__WHAT THE EXERCISE ASKS__.
Word for word, reproduce every line of the data below.

□ □ □ □ □

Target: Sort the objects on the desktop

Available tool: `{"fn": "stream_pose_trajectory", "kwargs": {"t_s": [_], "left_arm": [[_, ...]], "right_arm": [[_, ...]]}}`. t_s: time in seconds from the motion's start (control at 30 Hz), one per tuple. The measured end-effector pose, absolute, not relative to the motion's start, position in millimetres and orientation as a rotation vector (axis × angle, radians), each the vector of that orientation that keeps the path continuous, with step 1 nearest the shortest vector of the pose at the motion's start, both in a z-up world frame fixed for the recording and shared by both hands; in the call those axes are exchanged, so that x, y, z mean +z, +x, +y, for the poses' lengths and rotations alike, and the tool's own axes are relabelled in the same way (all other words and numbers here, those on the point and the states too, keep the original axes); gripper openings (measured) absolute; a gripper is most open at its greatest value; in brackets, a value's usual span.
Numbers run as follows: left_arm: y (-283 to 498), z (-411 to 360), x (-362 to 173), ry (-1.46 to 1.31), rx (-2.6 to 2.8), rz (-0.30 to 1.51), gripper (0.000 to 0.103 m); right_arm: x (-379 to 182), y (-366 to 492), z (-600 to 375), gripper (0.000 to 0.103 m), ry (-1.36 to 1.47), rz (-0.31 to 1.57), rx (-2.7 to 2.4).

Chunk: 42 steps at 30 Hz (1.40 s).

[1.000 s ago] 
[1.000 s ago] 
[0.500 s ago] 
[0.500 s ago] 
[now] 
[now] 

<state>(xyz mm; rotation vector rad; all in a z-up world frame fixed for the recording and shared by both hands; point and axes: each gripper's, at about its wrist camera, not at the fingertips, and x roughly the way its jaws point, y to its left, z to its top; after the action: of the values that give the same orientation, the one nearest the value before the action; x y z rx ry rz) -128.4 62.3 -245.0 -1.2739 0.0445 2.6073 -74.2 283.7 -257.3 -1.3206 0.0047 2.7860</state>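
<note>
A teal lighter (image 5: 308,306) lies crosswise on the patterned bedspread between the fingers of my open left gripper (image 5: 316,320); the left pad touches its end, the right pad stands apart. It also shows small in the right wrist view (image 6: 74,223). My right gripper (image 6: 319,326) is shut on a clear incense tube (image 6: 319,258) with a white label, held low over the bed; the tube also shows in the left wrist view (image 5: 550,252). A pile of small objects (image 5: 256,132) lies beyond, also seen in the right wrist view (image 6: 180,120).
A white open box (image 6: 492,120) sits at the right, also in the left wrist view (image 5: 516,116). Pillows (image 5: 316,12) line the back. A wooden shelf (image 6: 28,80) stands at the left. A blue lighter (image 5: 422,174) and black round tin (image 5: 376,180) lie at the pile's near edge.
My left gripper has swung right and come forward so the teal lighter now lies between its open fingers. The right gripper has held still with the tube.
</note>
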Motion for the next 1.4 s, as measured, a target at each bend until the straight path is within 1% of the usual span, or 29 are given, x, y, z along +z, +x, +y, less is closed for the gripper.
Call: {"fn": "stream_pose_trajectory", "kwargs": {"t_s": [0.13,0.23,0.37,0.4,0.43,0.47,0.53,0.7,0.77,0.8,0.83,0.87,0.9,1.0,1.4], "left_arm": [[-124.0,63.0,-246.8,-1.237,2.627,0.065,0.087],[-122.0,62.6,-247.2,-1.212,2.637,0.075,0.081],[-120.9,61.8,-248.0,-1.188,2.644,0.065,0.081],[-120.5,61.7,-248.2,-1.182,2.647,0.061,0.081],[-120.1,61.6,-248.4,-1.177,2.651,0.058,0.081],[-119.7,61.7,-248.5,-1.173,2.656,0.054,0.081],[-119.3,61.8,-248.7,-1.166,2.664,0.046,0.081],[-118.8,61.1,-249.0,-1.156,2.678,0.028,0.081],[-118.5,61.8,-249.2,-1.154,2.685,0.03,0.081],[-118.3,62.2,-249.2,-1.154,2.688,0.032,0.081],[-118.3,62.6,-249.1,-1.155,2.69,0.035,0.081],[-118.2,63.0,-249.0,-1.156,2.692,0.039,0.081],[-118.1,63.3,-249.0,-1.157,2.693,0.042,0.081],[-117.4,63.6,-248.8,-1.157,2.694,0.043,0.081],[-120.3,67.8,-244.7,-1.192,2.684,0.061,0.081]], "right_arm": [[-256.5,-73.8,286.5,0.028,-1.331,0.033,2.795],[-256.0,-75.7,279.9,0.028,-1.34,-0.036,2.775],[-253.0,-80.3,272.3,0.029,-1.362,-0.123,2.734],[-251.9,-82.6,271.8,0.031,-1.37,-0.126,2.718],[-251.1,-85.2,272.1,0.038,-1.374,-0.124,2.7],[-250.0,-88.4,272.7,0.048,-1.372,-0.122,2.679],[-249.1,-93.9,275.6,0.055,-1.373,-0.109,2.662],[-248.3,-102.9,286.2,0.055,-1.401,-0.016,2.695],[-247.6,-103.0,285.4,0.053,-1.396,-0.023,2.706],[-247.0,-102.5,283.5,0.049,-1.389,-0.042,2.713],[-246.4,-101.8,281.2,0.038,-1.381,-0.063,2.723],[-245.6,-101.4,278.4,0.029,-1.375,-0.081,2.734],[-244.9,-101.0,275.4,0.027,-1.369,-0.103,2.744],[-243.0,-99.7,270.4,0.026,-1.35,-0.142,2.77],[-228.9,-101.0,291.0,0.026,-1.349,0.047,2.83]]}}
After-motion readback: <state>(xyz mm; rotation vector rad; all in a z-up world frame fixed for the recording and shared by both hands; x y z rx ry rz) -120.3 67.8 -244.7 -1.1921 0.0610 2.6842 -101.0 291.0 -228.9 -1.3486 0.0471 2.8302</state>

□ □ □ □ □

__RESULT OF THIS EXERCISE__.
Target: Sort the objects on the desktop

Available tool: `{"fn": "stream_pose_trajectory", "kwargs": {"t_s": [_], "left_arm": [[_, ...]], "right_arm": [[_, ...]]}}`. t_s: time in seconds from the motion's start (control at 30 Hz), one per tuple. The measured end-effector pose, absolute, not relative to the motion's start, position in millimetres and orientation as a rotation vector (axis × angle, radians), each the vector of that orientation that keeps the path continuous, with step 1 nearest the shortest vector of the pose at the motion's start, both in a z-up world frame fixed for the recording and shared by both hands; in the call those axes are exchanged, so that x, y, z mean +z, +x, +y, for the poses' lengths and rotations alike, and the tool's own axes are relabelled in the same way (all other words and numbers here, those on the point and the states too, keep the original axes); gripper openings (measured) absolute; a gripper is most open at its greatest value; in brackets, a value's usual span.
Numbers run as follows: left_arm: y (-283 to 498), z (-411 to 360), x (-362 to 173), ry (-1.46 to 1.31), rx (-2.6 to 2.8), rz (-0.30 to 1.51), gripper (0.000 to 0.103 m); right_arm: x (-379 to 182), y (-366 to 492), z (-600 to 375), gripper (0.000 to 0.103 m), ry (-1.36 to 1.47), rz (-0.31 to 1.57), rx (-2.7 to 2.4).

Chunk: 42 steps at 30 Hz (1.40 s).

[1.000 s ago] 
[1.000 s ago] 
[0.500 s ago] 
[0.500 s ago] 
[now] 
[now] 

<state>(xyz mm; rotation vector rad; all in a z-up world frame fixed for the recording and shared by both hands; point and axes: each gripper's, at about its wrist camera, not at the fingertips, and x roughly the way its jaws point, y to its left, z to its top; after the action: of the values that give the same orientation, the one nearest the value before the action; x y z rx ry rz) -128.4 62.3 -245.0 -1.2739 0.0445 2.6073 -74.2 283.7 -257.3 -1.3206 0.0047 2.7860</state>
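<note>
A teal lighter (image 5: 308,306) lies crosswise on the patterned bedspread between the fingers of my open left gripper (image 5: 316,320); the left pad touches its end, the right pad stands apart. It also shows small in the right wrist view (image 6: 74,223). My right gripper (image 6: 319,326) is shut on a clear incense tube (image 6: 319,258) with a white label, held low over the bed; the tube also shows in the left wrist view (image 5: 550,252). A pile of small objects (image 5: 256,132) lies beyond, also seen in the right wrist view (image 6: 180,120).
A white open box (image 6: 492,120) sits at the right, also in the left wrist view (image 5: 516,116). Pillows (image 5: 316,12) line the back. A wooden shelf (image 6: 28,80) stands at the left. A blue lighter (image 5: 422,174) and black round tin (image 5: 376,180) lie at the pile's near edge.
My left gripper has swung right and come forward so the teal lighter now lies between its open fingers. The right gripper has held still with the tube.
</note>
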Motion for the next 1.4 s, as measured, a target at each bend until the straight path is within 1% of the usual span, or 29 are given, x, y, z along +z, +x, +y, less is closed for the gripper.
Call: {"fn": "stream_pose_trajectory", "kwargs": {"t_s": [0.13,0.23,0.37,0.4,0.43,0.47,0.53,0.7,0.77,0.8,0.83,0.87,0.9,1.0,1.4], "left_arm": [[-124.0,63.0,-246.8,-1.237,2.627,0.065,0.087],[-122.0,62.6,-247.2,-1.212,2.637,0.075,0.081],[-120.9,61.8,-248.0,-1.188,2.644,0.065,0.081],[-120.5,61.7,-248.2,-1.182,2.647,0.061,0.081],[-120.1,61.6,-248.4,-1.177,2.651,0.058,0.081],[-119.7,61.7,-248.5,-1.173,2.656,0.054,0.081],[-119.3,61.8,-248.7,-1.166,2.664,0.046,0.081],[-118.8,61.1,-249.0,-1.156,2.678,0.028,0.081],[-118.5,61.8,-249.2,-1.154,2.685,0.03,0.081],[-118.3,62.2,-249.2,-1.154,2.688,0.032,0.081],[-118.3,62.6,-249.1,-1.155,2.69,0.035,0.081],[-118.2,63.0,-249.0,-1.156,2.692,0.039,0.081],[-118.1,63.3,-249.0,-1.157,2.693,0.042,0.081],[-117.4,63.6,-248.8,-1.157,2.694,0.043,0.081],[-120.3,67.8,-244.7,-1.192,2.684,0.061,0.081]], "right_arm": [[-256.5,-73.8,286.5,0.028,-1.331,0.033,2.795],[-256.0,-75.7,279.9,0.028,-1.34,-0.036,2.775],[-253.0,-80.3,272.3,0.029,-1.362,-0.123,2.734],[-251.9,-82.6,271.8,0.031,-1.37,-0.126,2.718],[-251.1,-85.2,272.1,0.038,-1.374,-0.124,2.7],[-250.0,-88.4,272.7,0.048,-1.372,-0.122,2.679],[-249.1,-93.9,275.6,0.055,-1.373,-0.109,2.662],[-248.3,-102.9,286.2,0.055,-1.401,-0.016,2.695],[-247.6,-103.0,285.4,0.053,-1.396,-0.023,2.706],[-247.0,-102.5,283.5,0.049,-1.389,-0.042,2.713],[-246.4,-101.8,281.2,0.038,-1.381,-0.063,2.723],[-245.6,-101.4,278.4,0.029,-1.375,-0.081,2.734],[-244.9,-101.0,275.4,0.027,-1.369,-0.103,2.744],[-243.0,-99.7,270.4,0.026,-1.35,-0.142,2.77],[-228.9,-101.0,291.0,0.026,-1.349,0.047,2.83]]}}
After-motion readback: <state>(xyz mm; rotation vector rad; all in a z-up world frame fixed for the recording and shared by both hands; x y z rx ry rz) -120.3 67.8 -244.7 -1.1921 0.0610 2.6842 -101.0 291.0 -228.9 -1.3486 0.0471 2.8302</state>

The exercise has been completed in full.